The listing below must be repeated word for word, with its images excluded.

___ Data provided

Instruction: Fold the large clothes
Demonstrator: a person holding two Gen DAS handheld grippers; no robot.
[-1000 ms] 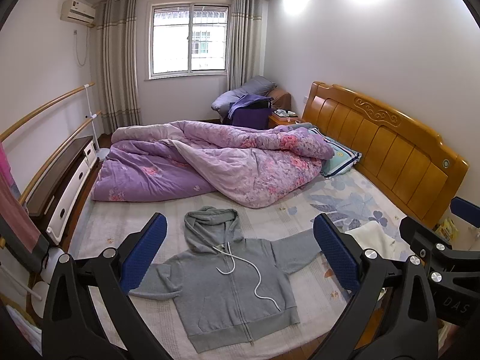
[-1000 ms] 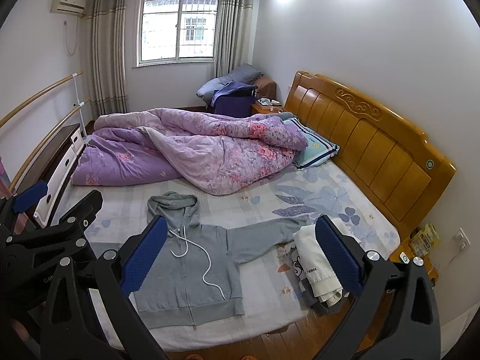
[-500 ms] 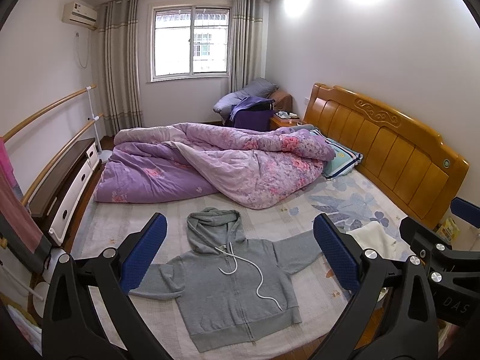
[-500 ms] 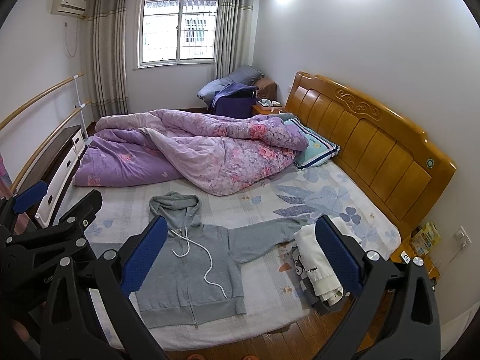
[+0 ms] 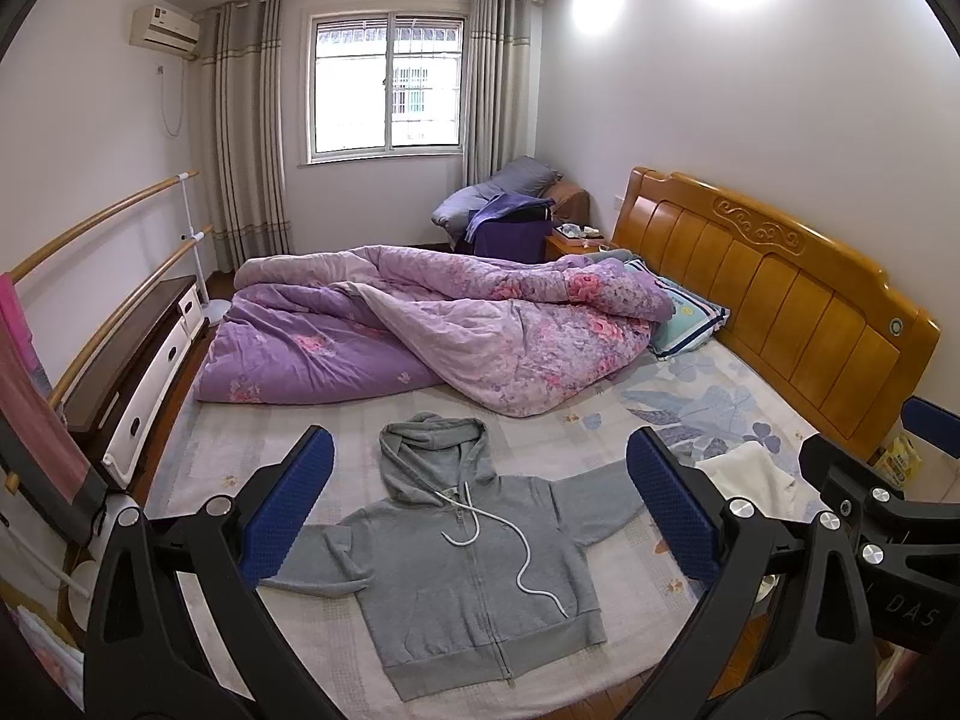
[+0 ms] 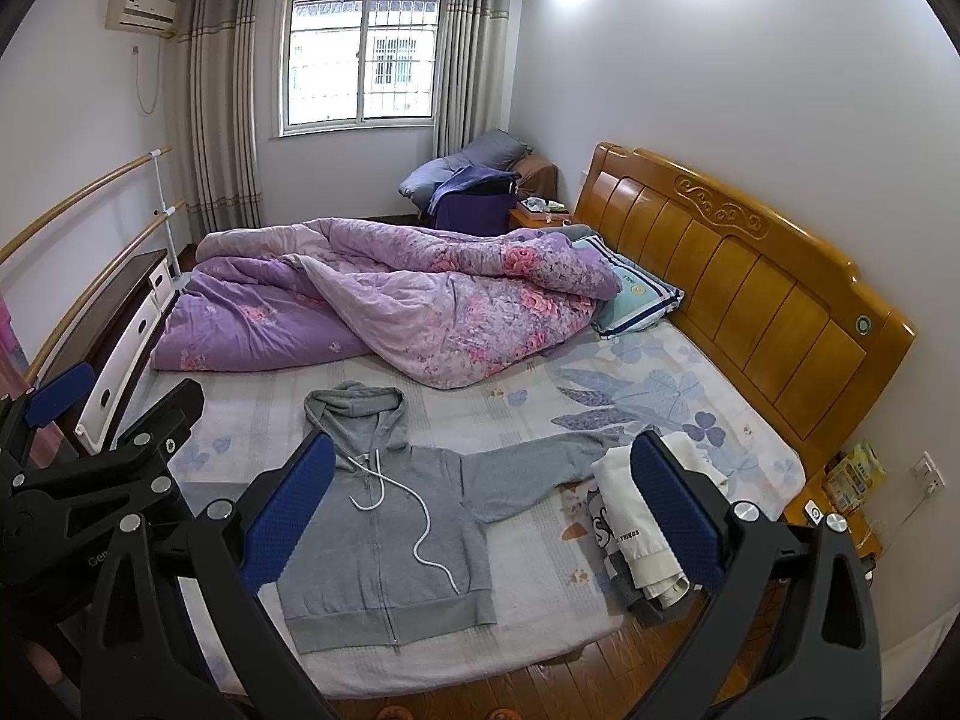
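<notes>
A grey zip hoodie (image 5: 474,576) lies flat and face up on the bed near its front edge, hood away from me, both sleeves spread out, a white drawstring across its chest. It also shows in the right wrist view (image 6: 384,540). My left gripper (image 5: 477,510) is open and empty, held above and in front of the hoodie. My right gripper (image 6: 480,510) is open and empty too, over the hoodie's right sleeve. Neither touches the cloth.
A rumpled purple floral quilt (image 5: 432,330) fills the far half of the bed. A stack of folded clothes (image 6: 642,528) sits at the bed's front right corner. The wooden headboard (image 6: 750,300) is on the right, a low cabinet (image 5: 126,372) on the left.
Both grippers have drifted slightly back and up, so the hoodie sits a little lower in both views. Jaws stay open. The hoodie has not moved.
</notes>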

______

### Response to the exercise
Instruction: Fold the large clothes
Demonstrator: a person holding two Gen DAS handheld grippers; no robot.
[-1000 ms] 
[-1000 ms] 
[-500 ms] 
[-500 ms] 
[+0 ms] 
[+0 ms] 
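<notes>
A grey zip hoodie (image 5: 474,576) lies flat and face up on the bed near its front edge, hood away from me, both sleeves spread out, a white drawstring across its chest. It also shows in the right wrist view (image 6: 384,540). My left gripper (image 5: 477,510) is open and empty, held above and in front of the hoodie. My right gripper (image 6: 480,510) is open and empty too, over the hoodie's right sleeve. Neither touches the cloth.
A rumpled purple floral quilt (image 5: 432,330) fills the far half of the bed. A stack of folded clothes (image 6: 642,528) sits at the bed's front right corner. The wooden headboard (image 6: 750,300) is on the right, a low cabinet (image 5: 126,372) on the left.
Both grippers have drifted slightly back and up, so the hoodie sits a little lower in both views. Jaws stay open. The hoodie has not moved.
</notes>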

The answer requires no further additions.